Re: Einstein: Time's man of the century [China]

2000-01-14 Thread Ray E. Harrell


You're welcome Ed. Just a few further thoughts.
Ray
Ed Goertzen wrote:
==Ed G said:
Many thanks to Ray for his detailed answer.
(snip)
Ed said; I have to agree with Kazantzakis. In an excellent book by David
Astle "Babalonian Woe" (Copyright 1975) he traces
the causes of conflicts
from the time of Summerian dominance and attributes them to the
infectious
anomaly of monetary systems.

I tend to think that it had more to do with literacy. Literacy
freed the
memory and allowed for communication over distances in a general
fashion. This created the first "information of scale" if I may
paraphrase
the economists.

Ed continued:
=The jacket quote is enlightening. "The intellectual faculties
however are not of themselves sufficient to produce external action;
they
require the aid of physical force, the direction and combination of
which
are wholly at the disp[oasal of money, that mighty spring by which
the
total force of human energies is set in motion. [Augustus Boeckh;
Translated: The Public Economy of Athens, P, 7; Book 1, London 1828.
Money as a symbol or substitute for an object or effort was and is tied
to
literacy.

I said:
Einstein made the same point, more politely, in his
essay. I think you
could ask what "needs" the Europeans "had" that made them finally use
the
printing press, an earlier import that sat
for a good while before Europe broke forth with books for the common
man.
You could also remember the problem with the first Millennium being
that
the Spanish Catholics didn't understand zero or Al Jabaar until they
had
expelled the Moors and the Jews just prior to the 1500s and translated
their books.
Ed replied: I would question the "needs" to which Einstein refers. My contention
continues to be that, while the printing press "sat
for a good while" it
was only when its use as a means of excercising power over peoples
minds,
thereby "moving" them, was realised, that it came into popular usage.
(i.e.
it obtained the financial backing that popularised it employment.)
That is not my understanding. I believe it was tied to
the trauma of the loss of
oral information through the plagues and the fragility of the existing
libraries
written by hand and subject to fire.
Even in the 20th century the Steinway
Piano company used the same logic to build the manual from the information
contained in the minds of their individual craftsmen.
Two generations later, the
families of those craftsmen are still pissed off about the theft of
their grandfather
secret knowledge. Value went from people to process and the people
were
then downgraded to hired hands from irreplaceable experts.
The piano has
never been the same since certain information simply is not literary.
But the
printing press and later the computer did protect the written information
by
dissemination.
Ray continues:
After expelling the above there was ample reason to get these violent
and
disruptive folks out of the country and into some safe activity like
murdering the Inca for gold to cover the ballrooms
of Europe. But, I think it is a mistake to mislabel the
intent as profit.
No one wanted Cortez or Pizarro around in Spain.
Ed answers:I see that as making my point. It is not neccessarily the
invention
that is either good or bad for humanity. It is the (profit) purpose
to
which the invention (new idea etc.) can be put in terms of geopolitics.

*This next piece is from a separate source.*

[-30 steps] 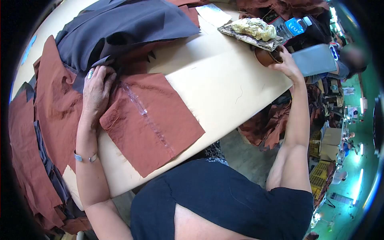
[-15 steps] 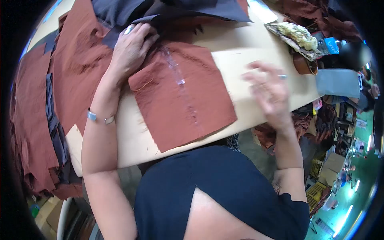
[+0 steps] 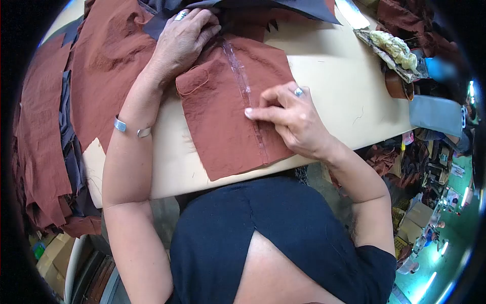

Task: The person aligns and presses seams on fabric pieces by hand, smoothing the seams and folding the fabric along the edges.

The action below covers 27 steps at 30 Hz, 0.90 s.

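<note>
A rust-brown cloth panel (image 3: 217,131) lies on the pale table, with a shiny clear strip (image 3: 239,71) running down its middle. My left hand (image 3: 186,40) rests at the panel's upper left edge by the dark cloth, fingers curled together; what they hold, if anything, is hidden. Over the lower part of the strip is my right hand (image 3: 291,116), thumb and index finger pinched at the cloth. Whatever lies between those fingertips is too small to name. Dark grey cloth (image 3: 288,7) is bunched beyond the left hand.
Brown cloth pieces (image 3: 43,137) hang over the table's left side. At the right stand a brown round container (image 3: 397,86), a crumpled yellowish bundle (image 3: 395,48), a blue-labelled bottle (image 3: 438,68) and a grey box (image 3: 436,115). The table's near edge runs just before my body.
My right hand has left the brown container and come left onto the panel, its fingers now pinched. My left hand stays by the dark cloth. The camera view has shifted right.
</note>
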Motion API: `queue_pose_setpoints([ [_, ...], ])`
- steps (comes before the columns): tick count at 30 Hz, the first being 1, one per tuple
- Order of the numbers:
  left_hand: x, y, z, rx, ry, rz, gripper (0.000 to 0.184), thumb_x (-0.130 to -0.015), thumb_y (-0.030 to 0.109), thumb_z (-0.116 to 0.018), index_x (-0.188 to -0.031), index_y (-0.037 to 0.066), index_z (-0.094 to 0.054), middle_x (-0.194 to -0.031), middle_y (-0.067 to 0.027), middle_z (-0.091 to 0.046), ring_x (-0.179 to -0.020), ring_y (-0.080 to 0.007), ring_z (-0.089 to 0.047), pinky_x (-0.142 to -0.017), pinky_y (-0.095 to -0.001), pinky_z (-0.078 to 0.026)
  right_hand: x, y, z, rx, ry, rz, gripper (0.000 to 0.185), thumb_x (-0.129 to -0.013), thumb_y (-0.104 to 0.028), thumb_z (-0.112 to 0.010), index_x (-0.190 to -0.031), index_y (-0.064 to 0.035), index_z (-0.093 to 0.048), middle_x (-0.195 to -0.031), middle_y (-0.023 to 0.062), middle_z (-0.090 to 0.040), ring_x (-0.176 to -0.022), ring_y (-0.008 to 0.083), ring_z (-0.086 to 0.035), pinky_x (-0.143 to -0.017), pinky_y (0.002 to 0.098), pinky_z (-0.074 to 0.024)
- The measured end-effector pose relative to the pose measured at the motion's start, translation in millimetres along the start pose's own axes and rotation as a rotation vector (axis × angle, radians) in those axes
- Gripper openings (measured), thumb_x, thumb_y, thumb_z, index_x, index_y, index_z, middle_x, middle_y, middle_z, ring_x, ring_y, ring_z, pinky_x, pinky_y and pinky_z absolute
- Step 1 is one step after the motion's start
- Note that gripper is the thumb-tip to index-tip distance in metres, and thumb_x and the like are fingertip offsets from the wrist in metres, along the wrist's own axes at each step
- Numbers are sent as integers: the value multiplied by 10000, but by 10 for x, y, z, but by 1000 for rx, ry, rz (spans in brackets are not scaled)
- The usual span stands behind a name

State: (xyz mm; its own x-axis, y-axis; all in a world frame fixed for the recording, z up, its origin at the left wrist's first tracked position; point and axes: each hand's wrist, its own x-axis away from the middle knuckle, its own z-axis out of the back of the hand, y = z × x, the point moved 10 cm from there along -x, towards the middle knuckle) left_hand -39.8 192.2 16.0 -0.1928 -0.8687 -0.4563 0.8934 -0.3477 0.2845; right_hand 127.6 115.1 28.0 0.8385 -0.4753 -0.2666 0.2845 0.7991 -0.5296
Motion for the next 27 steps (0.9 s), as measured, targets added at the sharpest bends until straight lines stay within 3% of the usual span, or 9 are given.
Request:
queue_pose_setpoints([
  [8, -28, 11, 52, 31, -75, 92, 154, -757, 110, -625, -866, 35, -545, -996, -156, -555, -968, -331, -505, -878, -406, -387, 484, -441, -30, 119, -17, 253, 287, -733, -109, -584, -1004, -94, -679, -876, -4, -550, -764, 160, -488, -779, 341, -335],
  [12, 23, -44, -35, -5, 9, -24, 169, -883, 217, -512, -967, 76, -554, -1013, -100, -593, -962, -306, -547, -822, -401, -409, 509, -458, -19, 50, -79, 258, 308, -706, -66, -569, -987, -110, -687, -862, 5, -558, -780, 168, -504, -784, 350, -354],
  [15, 2, -72, -33, 33, -32, -2, 168, -869, 193, -517, -963, 57, -543, -1002, -133, -582, -939, -348, -533, -808, -415, -414, 471, -102, 388, -280, -40, 60, 334, -655, -9, -546, -945, -96, -687, -866, 22, -554, -790, 186, -519, -788, 337, -383],
  [16, -5, -41, -2, 61, -13, 17, 160, -866, 184, -521, -952, 52, -542, -982, -135, -579, -924, -354, -532, -795, -417, -412, 542, 120, 765, -284, 98, -148, 297, -653, 25, -509, -885, -60, -673, -882, 41, -555, -806, 184, -528, -782, 310, -411],
  [17, -16, -18, 7, 35, -47, 43, 151, -864, 180, -527, -937, 49, -544, -966, -135, -576, -919, -351, -533, -783, -413, -410, 801, 473, 1151, -562, 488, -315, 246, -708, 25, -508, -898, -36, -652, -880, 42, -551, -818, 157, -525, -769, 272, -416],
  [19, -19, 16, 44, 57, -30, 41, 124, -858, 153, -535, -917, 44, -549, -958, -133, -570, -914, -346, -529, -774, -408, -407, 1092, 669, 2006, -142, 735, -440, 246, -790, -21, -526, -1021, -23, -610, -964, 47, -574, -846, 142, -524, -794, 258, -411],
  [21, -30, 13, 43, 92, -42, 44, 108, -855, 135, -537, -905, 40, -555, -959, -134, -569, -916, -343, -524, -771, -410, -408, 1426, 957, 2544, 501, 642, -614, 311, -726, -49, -640, -1036, -43, -613, -1000, 48, -585, -879, 156, -530, -811, 287, -429],
  [22, -26, 3, 35, 100, -62, 54, 106, -853, 131, -541, -903, 39, -557, -965, -133, -571, -920, -341, -524, -778, -409, -409, 1573, 1217, 2643, 533, 551, -730, 391, -701, -161, -691, -1072, -63, -616, -1150, 88, -558, -1020, 241, -535, -892, 340, -419],
  [27, 15, 24, 73, 165, -92, 94, 102, -841, 124, -564, -890, 35, -562, -1032, -122, -572, -957, -331, -518, -820, -401, -415, 1756, 2101, 2583, 765, 82, -964, 680, -588, -420, -747, -1158, -77, -604, -1433, 137, -337, -1282, 348, -361, -1037, 432, -324],
])
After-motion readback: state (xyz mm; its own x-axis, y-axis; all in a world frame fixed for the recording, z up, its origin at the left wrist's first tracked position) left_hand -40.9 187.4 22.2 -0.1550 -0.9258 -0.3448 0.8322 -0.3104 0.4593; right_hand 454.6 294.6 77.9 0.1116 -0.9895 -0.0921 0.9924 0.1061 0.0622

I tend to think that culture and the external world shapes our perceptions
and options but I think we can control those through manipulation of
the
external. I agree that something can be either good
or bad but my examples
were of two very violent and pathological personalities who anti-social
acts
made their own countries glad to have them abroad.
(snip) As I pointed out:
The violence behind the ethnic cleansing, that had taken 700 years of
constant warfare, lent itself to conquest and Empire.
The bankers were
the economic structure of choice but certainly not the motivation
or the
intent for all of that murder and pillage that spread around the world,
including China, by the Hunter/Gatherers from the Europe of the time.
(See the NYReview of Books URL mentioned later.)
Ed continues: Without trade we could not have progressed beyond the
family
stage into the extended and tribal stage of social organization. (in
fact,
even within families trade takes place, albeit without the monetary
accounting practices.) At the time of Summerian acendance "money" as
an
intrinsic value for purposes of trade already was well established
within
and between city states.

There was trade in the Americas from the tip of Tierra del fuego
to the
arctic but various things were used instead of "money" i.e. cacao
beans,
wampum, quetzal feathers etc. The market in Tenochtitlan
was the
largest in the world at the time. They were also a violent
people but
it had little to do with money, profit or capital in the sense that
we think
of it today. Cortez remarked that they had "thought him
a God" but after
the fought to the 

How capitalism works (sic!) (Was Re: Einstein: Time's man of the century [China] )

2000-01-14 Thread john courtneidge
Title: How capitalism works (sic!) (Was Re: Einstein: Time's man of the century [China] )



Dear Friends

I snip from an exchange between our friends, and, then, comment.

--
From: Ray E. Harrell [EMAIL PROTECTED]
To: Ed Goertzen [EMAIL PROTECTED]
Subject: Re: Einstein: Time's man of the century [China]
Date: Fri, Jan 14, 2000, 2:23 AM


I asked and still am asking: 
why a 
sedentary China is considered less advanced than a predatory Europe? 
(snip) 

Ed's reply:I have made the point before, (perhaps generously ignored), that 
the international trade that took place between nation states in antiquity 
were facillitated with money. The anomaly of monetary systems created a 
balance of payments imbalance. That imbalance required the armys of the 
creditor nations (and their mercinaries, paid for with money) to collect 
the debts.
True in Europe, I suppose but seems like it has to be more complicated 
than that. Almost all professions have a theoretical framework for 
the reason the world revolves around their view of it. Why should 
economists be any different.

*

I'll try, at the end, to reproduce the essence of an analysis of the way in which the pie is cut up under capitalism.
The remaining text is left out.